Quand la Nation est en péril et frise la désagrégation totale, tous les clivages et tous les différends doivent céder la place à la SOLIDARITÉ, à l'ENTENTE et à la COHÉSION pour sauver ce qui peut encore l’être. Tout en restant lucide, j'en appelle à la Bonne Volonté de tout notre Peuple. Cessons de boire l'alcool de la division et nous saouler de violence. Au nom du danger de l'hécatombe qui nous menace, mettons toute querelle et toute divergence politique et d'opinion sur le banc de touche, pour faire montre de grandeur d'âme et d'altruisme. Et, sous la direction des plus capables et des plus éclairés, des plus responsables et des plus honnêtes, faisons et transformons le danger commun d'oblitération de la nation, en occasion de réconciliation, en opportunités de vivre ensemble et de construction de cette Haïti prospère et moderne dans laquelle chacun pourra grandir et évoluer dans une société juste et égalitaire.
Aujourd'hui, nous faisons face à un ennemi commun et puissant qui ne tient pas compte de nos sensibilités ou de nos affiliations politiques et religieuses. Pour le combattre, le neutraliser et nous protéger, nous devons faire un front commun, sinon nous périrons tous et laisserons nos enfants orphelins, malheureux et misérables.
Mgr Ducange Sylvain, nous pleurons votre départ mais vous promettons que votre rêve d'une Haïti développée, où règnent la paix et la concorde, se poursuivra et se matérialisera. Que votre devise : "Caritas Christi Urget Nos" ce qui veut dire :" L'Amour du Christ nous presse (2 Cor. 5:10,) nous inspire pour que nos gestes, nos comportements, nos actions, nos paroles et nos décisions soient toujours inspirés et motivés par l'Amour de Dieu et le souci du bien commun! Un pour tous, tous pour un.
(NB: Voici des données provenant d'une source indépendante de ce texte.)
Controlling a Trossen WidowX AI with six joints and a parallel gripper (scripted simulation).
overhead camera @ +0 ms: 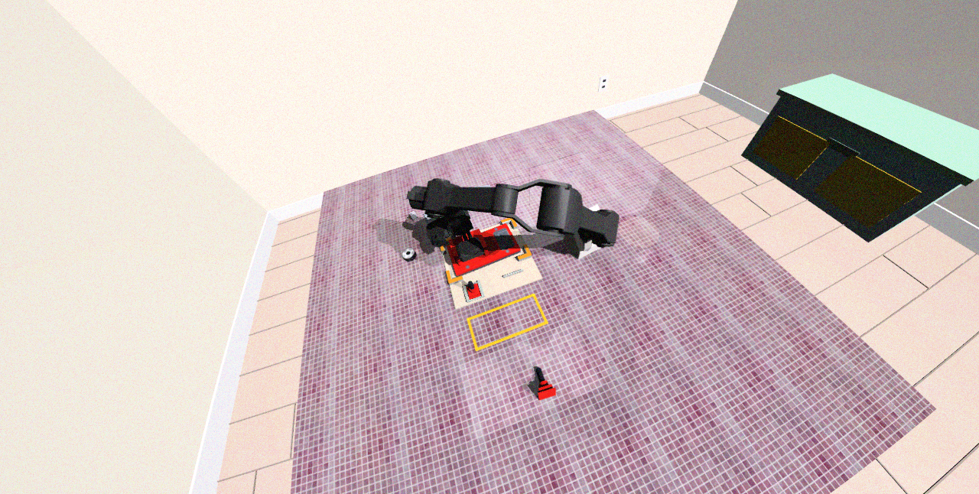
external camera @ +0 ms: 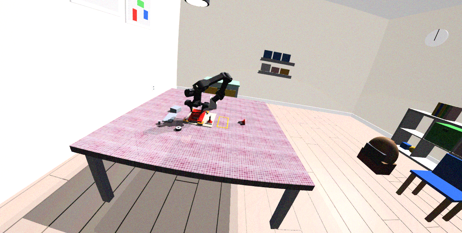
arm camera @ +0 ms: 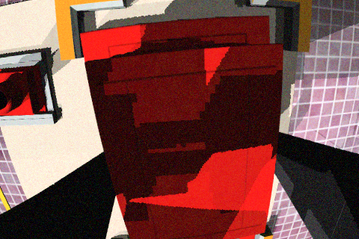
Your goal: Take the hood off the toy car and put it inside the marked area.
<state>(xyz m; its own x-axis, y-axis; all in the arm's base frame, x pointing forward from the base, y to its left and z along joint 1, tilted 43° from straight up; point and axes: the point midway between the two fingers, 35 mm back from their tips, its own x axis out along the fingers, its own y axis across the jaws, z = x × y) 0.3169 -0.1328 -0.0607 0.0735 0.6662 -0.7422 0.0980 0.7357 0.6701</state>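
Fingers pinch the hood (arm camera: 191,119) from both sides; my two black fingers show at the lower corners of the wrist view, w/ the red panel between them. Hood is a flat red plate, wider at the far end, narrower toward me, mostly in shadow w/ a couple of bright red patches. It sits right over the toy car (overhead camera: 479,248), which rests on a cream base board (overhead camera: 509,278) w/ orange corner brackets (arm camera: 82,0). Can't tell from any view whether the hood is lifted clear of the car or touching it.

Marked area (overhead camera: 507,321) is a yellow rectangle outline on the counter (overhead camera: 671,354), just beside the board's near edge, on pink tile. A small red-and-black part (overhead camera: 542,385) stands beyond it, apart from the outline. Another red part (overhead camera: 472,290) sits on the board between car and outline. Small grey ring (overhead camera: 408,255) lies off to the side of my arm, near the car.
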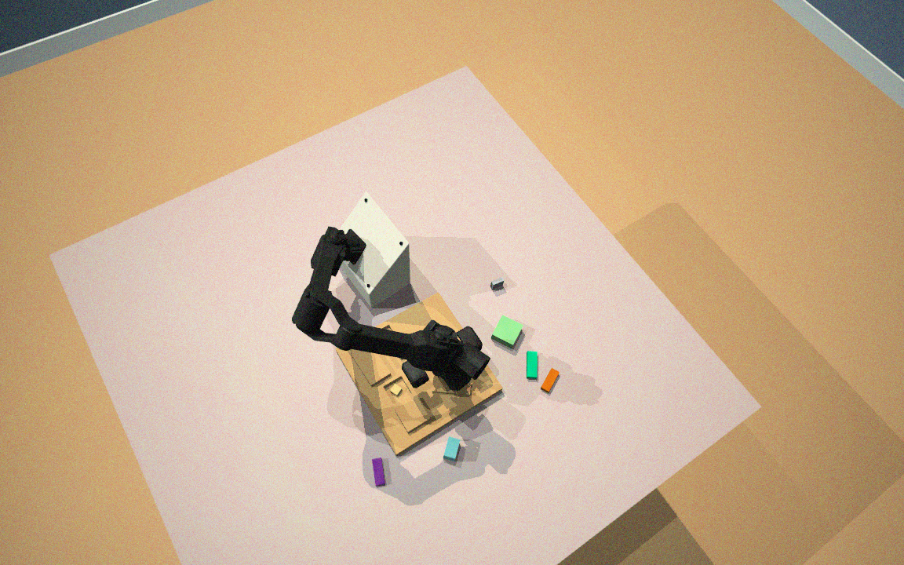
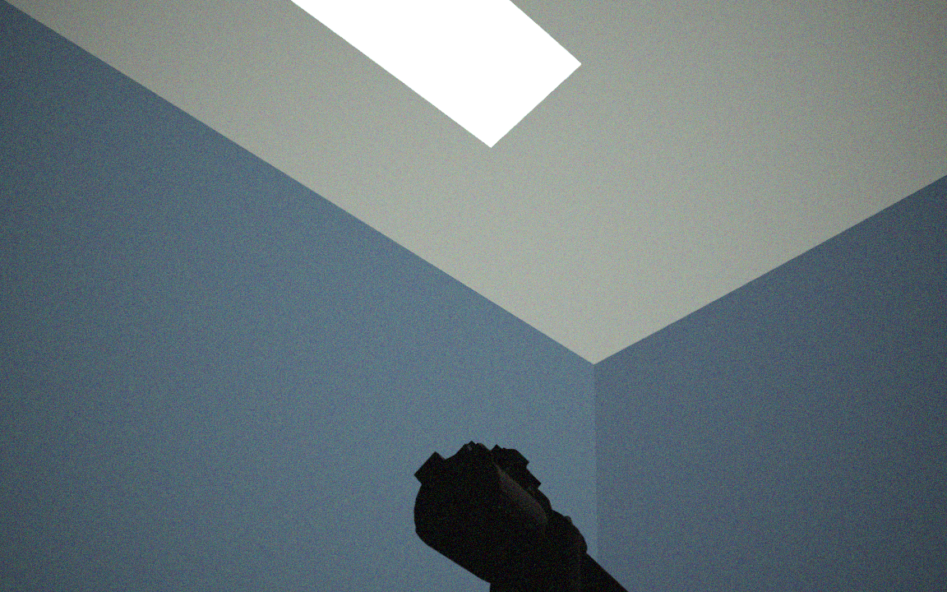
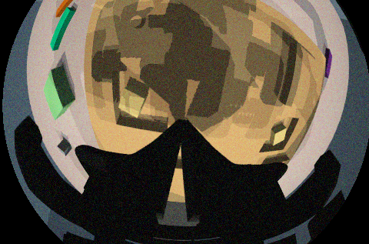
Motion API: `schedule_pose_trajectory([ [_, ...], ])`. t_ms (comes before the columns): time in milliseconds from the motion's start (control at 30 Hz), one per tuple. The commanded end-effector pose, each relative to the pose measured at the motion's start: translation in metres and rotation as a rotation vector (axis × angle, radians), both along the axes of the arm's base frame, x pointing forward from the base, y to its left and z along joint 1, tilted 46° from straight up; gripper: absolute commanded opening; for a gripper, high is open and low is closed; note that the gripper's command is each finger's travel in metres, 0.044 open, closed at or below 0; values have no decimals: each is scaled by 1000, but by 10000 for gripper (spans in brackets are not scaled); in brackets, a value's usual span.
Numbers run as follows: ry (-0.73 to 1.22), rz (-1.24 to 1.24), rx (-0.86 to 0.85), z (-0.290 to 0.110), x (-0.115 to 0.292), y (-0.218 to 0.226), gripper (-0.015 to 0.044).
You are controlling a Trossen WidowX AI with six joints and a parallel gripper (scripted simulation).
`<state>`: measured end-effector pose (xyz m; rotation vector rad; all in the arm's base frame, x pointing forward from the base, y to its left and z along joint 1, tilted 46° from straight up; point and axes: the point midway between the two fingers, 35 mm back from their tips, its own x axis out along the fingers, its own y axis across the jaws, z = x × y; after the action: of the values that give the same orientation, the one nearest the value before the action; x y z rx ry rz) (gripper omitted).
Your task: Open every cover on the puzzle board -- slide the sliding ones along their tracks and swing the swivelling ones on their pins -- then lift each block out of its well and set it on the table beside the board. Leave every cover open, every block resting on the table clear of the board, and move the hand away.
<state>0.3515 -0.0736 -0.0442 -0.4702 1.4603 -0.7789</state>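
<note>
Six blocks lie on your tabletop [image 1: 231,295] around the board [image 1: 413,421]; your tool [image 3: 180,126] hangs over the board, closed on nothing.

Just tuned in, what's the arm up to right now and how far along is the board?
The single arm's claw is shut on nothing and hangs over the wooden puzzle board. Six blocks already lie on the table beside it: light green, teal-green, orange, cyan, purple and a small grey one. At least one yellowish block still sits in its well.
</note>
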Motion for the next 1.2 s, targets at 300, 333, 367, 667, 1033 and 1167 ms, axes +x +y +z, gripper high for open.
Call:
schedule_pose_trajectory([
  [300, 2, 3, -5, 10, 5, -10, 0],
  [333, 2, 3, -5, 11, 6, -10, 0],
  [367, 1, 3, -5, 12, 7, -11, 0],
  [667, 1, 3, -5, 18, 13, -18, 0],
  [1033, 1, 3, -5, 24, 20, -24, 0],
  [1167, 1, 3, -6, 26, 24, -27, 0],
])
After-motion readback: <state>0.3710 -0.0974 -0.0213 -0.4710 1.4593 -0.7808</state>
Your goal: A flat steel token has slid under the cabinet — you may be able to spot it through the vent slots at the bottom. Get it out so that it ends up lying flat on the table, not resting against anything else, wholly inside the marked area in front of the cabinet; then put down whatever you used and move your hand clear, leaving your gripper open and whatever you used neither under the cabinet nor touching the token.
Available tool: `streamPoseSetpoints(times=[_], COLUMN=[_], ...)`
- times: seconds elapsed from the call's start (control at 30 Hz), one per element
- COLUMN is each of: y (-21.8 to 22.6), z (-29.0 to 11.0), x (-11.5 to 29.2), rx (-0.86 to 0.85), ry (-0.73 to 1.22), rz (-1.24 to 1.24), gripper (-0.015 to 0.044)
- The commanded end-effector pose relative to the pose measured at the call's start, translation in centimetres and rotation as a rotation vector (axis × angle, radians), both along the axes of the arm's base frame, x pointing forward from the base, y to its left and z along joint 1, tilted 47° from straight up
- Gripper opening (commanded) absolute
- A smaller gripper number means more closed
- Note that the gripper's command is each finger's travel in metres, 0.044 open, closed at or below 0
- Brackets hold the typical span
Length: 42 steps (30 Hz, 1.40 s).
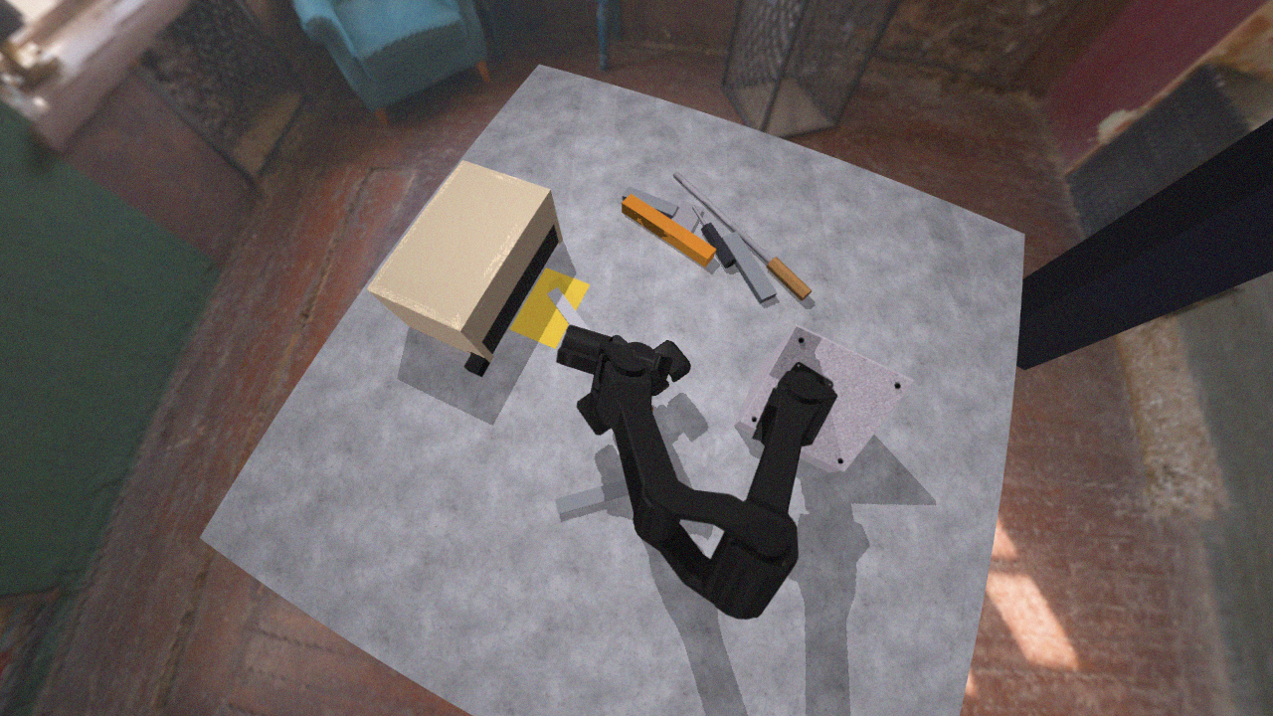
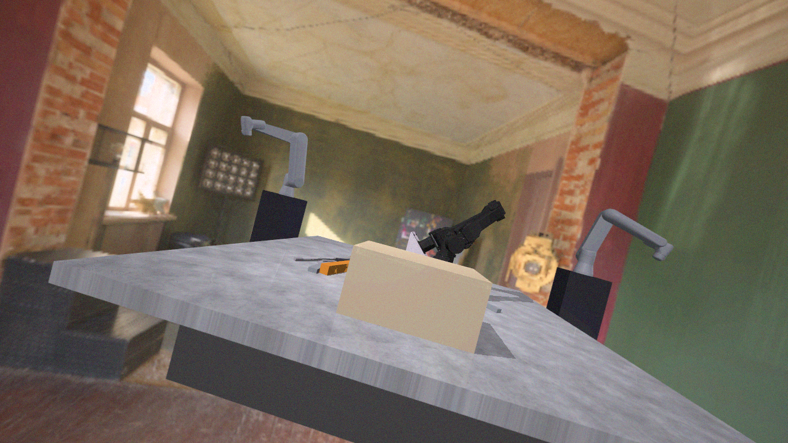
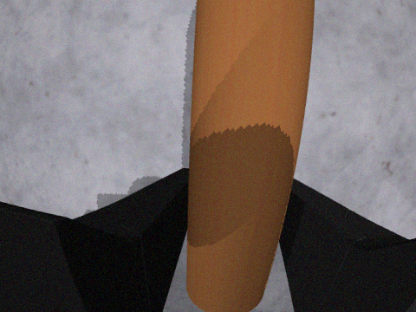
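The gripper (image 3: 239, 272) was clamped on an orange handle (image 3: 249, 121); its far end, possibly under the cabinet (image 1: 462, 254), needed a low, slow drag outward.

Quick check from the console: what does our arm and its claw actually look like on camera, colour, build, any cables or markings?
The arm is matte black all over, built of chunky, angular links with rounded joint housings. It stands on a pale speckled grey base plate with dark corner screw holes. The claw has two black, faceted fingers. No cables, labels or markings show.
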State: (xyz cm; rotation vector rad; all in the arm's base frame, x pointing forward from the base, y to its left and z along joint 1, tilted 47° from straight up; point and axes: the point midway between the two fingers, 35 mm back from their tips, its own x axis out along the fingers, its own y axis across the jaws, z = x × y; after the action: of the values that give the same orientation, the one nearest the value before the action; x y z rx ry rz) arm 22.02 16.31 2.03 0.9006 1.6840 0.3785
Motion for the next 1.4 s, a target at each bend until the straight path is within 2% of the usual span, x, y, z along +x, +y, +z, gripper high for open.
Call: streamPoseSetpoints(times=[0.0, 1.37], y=[-0.1, -2.6], z=[0.0, -2.7], x=[0.2, 1.7], rx=[0.000, -0.005], ry=[0.014, 0.035], rz=[-0.015, -0.033], gripper=[0.0000, 0.0000])
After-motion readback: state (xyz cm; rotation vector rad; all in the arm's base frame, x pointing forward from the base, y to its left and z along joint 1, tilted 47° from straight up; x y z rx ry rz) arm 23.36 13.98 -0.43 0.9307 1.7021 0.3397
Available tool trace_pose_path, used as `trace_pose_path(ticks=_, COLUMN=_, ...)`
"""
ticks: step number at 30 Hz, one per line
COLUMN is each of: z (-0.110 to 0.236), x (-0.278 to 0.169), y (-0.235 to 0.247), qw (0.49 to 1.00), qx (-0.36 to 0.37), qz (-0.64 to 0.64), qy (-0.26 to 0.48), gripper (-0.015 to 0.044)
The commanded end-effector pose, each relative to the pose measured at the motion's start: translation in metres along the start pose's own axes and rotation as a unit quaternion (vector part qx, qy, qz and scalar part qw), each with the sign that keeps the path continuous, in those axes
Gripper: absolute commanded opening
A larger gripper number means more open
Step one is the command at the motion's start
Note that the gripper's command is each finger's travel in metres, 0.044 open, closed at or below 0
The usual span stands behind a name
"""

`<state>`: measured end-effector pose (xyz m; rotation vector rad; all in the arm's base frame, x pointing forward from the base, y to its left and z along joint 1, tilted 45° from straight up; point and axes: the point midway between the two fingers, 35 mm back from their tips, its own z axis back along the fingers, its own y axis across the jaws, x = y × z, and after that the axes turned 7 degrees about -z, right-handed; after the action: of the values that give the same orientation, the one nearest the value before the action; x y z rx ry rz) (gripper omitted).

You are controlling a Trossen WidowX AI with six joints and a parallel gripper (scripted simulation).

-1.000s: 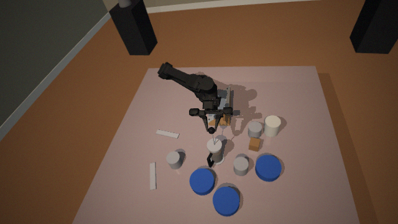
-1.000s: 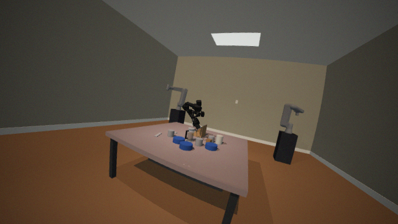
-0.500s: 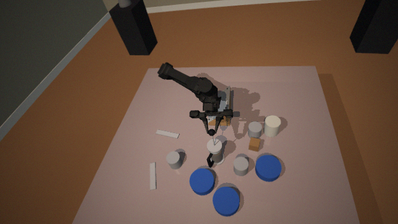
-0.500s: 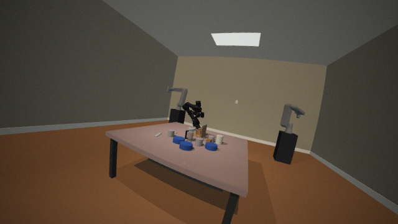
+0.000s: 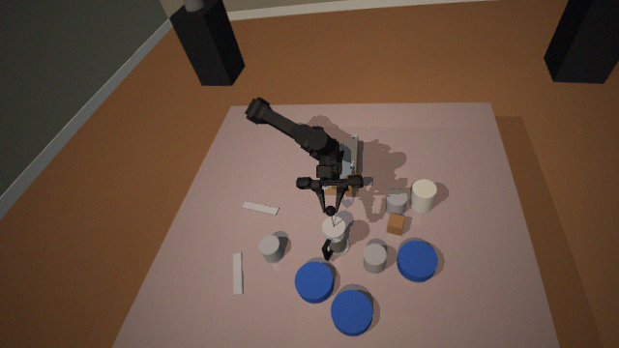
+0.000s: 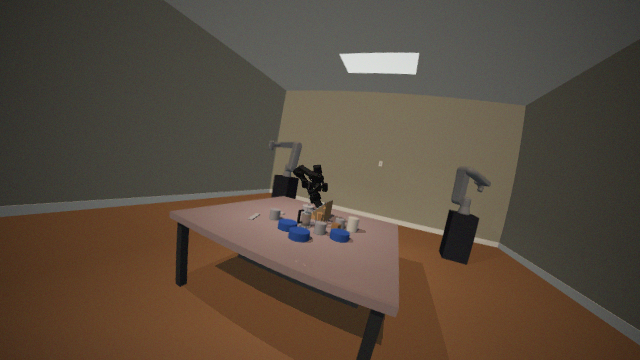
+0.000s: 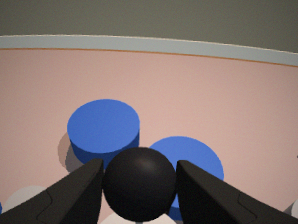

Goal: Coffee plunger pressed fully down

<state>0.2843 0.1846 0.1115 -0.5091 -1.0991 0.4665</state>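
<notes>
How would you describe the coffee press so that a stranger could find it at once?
Start at the pink table and follow the black arm down to its hand. Directly below stands the coffee press, among grey cylinders and blue discs. It alone has a black handle and a thin rod topped by the black ball the hand grips.

Your black six-joint arm [image 5: 290, 130] reaches out and down over the table, its parallel-jaw gripper [image 5: 330, 209] pointing downward, both dark fingers pressed against the black round plunger knob [image 7: 140, 184].
</notes>
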Motion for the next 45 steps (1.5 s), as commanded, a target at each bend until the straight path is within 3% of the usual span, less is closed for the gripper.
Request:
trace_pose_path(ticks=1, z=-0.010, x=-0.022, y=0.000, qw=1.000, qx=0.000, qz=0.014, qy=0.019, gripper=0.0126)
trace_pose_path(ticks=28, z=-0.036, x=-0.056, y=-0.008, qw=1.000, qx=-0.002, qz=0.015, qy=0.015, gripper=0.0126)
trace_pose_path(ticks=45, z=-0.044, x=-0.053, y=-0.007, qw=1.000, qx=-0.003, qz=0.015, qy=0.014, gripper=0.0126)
Comme au temps de Noé et du déluge, Seigneur envoie-nous donc ton signe de L'ARC-EN-CIEL pour nous rassurer que nous survivrons à cette pandémie et que ÇA VA ALLER MIEUX ET BIEN pour nous bientôt. Genèse 9, 8-13.
Notre Dame du PERPÉTUEL SECOURS priez pour nous, protégez Haïti et protégez le monde entier.